As a "normal" American, an American who likes to win, who is as competitive as the next guy, as an American who likes to believe that we are on a global mission and have a superior system of government and life, what I think viscerally is that we should kick their butts. But the bottom line is we should not go to war merely because the President or Dick Cheney or Donald Rumsfeld says we should. Nor should we go to war with Iraq merely because the regime is evil and they are developing weapons of mass destruction. Nor should we even go to war with Iraq because Baghdad is connected to bin Laden.
Yet to put my two hats back on --policy wonk and American -- let me say that I also don't want to have my life or the lives of my children in the hands of a bunch of flunkies in security guard uniforms at airports. I don't trust them one bit and I believe that terrorists will always seek to go after our weakest points, not the places in our defenses that we've beefed up. I also don't trust my government. I don't blindly believe that they know what is best. I won't pledge allegiance like some Stepford citizen. I firmly believe that the public doesn't know enough and doesn't pay enough attention to war because the military has become so good at what it does that the price of using it is virtually free for most Americans.
As a patriot, as a supporter of the military, as an air power advocate, as a human rights professional, I believe that the war against terrorism is overstated. It is not the core United States national security interest today. If we hope to secure our pride and economy, and our way of life, if we hope for physical security that comes not merely in projecting power but also in making those around us feel secure in their lives, we have a lot of other work to do in the world, work that is pushed aside because we are at war. After Sept. 11, it should be clear that some people are just plain evil. Some hate us for good reason. Some are just confused. Most have hopeless lives and think rightly or wrongly that it is our fault. But we are not doing very well at convincing them or the world that we are good friends and good neighbors and that we are not the root of the evil in their lives.
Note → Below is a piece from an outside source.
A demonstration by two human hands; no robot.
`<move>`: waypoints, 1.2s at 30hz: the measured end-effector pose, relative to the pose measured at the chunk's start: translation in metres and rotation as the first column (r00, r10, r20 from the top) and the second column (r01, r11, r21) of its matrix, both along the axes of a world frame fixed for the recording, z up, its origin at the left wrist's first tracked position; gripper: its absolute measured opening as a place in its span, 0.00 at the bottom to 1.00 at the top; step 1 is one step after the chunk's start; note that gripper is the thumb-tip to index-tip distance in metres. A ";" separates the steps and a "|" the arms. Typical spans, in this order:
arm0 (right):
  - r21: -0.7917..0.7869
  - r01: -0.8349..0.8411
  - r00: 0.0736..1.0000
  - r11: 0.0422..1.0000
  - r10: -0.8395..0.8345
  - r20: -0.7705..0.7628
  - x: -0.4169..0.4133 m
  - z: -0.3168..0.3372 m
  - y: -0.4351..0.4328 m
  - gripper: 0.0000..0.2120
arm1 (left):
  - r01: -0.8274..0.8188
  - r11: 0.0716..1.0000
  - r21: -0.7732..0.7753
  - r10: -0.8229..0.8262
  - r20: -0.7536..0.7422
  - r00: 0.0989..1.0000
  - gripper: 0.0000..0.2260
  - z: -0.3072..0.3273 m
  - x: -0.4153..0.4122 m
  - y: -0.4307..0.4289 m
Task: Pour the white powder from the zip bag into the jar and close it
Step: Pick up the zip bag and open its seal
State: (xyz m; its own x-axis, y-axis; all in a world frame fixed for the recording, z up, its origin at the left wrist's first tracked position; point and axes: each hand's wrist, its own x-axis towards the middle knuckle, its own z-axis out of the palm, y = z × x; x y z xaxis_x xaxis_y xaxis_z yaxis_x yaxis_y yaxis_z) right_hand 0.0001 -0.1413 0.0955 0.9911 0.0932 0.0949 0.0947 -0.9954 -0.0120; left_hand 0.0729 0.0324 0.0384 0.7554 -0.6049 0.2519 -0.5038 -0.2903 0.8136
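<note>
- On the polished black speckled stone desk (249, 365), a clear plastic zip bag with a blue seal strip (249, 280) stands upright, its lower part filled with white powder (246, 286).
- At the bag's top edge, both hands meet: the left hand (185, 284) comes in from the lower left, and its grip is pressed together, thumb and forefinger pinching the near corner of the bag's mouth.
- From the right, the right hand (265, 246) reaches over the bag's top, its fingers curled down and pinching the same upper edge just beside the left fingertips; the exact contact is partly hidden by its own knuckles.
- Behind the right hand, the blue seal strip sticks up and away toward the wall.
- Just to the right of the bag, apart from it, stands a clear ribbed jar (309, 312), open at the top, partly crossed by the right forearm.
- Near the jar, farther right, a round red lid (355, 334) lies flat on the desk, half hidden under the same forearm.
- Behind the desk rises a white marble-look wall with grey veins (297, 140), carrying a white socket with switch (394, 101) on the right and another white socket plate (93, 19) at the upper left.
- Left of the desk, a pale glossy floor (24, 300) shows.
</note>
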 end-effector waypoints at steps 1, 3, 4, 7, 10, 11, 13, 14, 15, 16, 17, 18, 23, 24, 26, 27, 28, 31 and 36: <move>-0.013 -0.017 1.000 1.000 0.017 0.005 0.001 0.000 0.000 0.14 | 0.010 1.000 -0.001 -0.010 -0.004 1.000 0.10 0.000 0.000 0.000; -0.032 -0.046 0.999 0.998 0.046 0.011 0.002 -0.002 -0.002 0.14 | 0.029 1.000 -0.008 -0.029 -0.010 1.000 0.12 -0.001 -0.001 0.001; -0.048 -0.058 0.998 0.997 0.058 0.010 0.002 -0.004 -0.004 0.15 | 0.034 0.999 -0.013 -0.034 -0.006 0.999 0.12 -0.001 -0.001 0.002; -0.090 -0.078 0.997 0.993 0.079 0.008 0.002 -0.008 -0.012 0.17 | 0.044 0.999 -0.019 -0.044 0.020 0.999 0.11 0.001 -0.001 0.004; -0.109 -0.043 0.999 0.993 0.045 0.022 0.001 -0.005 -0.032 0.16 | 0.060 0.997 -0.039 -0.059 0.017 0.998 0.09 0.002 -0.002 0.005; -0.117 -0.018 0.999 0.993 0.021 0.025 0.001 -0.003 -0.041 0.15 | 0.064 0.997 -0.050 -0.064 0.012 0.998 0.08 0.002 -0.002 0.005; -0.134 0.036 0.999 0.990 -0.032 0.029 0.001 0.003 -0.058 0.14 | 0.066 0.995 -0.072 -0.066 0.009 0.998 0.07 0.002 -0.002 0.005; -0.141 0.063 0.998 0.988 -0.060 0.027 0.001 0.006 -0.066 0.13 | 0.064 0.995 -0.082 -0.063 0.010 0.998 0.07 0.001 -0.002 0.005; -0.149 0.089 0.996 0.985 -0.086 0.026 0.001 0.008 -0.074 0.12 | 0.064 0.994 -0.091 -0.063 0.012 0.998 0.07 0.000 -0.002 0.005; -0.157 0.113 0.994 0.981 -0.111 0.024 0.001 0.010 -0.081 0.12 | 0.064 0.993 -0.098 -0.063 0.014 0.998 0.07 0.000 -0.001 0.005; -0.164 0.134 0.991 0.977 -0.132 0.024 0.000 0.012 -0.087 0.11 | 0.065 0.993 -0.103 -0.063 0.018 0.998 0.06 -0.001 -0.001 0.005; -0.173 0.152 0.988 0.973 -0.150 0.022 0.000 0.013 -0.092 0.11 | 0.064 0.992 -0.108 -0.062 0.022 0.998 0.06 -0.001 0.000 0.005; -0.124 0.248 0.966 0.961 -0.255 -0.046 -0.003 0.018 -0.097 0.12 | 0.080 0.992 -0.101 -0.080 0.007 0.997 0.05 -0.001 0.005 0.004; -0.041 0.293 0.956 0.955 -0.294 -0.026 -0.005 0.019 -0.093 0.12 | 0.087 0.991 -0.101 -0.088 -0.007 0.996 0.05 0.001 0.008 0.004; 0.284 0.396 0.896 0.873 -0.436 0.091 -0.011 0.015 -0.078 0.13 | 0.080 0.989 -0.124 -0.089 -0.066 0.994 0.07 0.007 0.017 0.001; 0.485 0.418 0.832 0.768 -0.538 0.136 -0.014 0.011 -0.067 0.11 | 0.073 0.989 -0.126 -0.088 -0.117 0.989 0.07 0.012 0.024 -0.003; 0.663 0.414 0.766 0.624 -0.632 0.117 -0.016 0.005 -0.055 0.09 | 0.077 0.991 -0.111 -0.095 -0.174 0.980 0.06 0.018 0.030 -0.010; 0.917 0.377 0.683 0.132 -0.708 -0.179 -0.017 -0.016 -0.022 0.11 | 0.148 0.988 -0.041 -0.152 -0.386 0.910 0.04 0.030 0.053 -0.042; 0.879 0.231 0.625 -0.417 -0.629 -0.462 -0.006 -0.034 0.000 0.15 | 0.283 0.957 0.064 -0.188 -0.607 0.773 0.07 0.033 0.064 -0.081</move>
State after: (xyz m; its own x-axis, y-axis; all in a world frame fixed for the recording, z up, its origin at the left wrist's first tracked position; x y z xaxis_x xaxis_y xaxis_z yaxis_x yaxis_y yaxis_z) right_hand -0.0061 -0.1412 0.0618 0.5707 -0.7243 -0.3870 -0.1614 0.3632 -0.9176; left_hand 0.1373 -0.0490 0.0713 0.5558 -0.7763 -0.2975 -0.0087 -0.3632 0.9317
What makes me uncomfortable about a war with Iraq on the one hand is war, an eye for an eye; it is the oldest story that there is. I worry that we are taunting tomorrow's warrior to find the next World Trade Center equivalent because of our arrogance, because of our military superiority, because of our seeming indifference to the views of others. On the other hand, what makes me uncomfortable specifically about Iraq is the question: Why now? What compelling evidence is there that we must take action now, that Saddam is an immediate threat, that he is not adequately stuck in a box? Why isn't the policy of "containment until regime change" adequate enough as a way of avoiding war? If there is evidence, we certainly haven't seen it.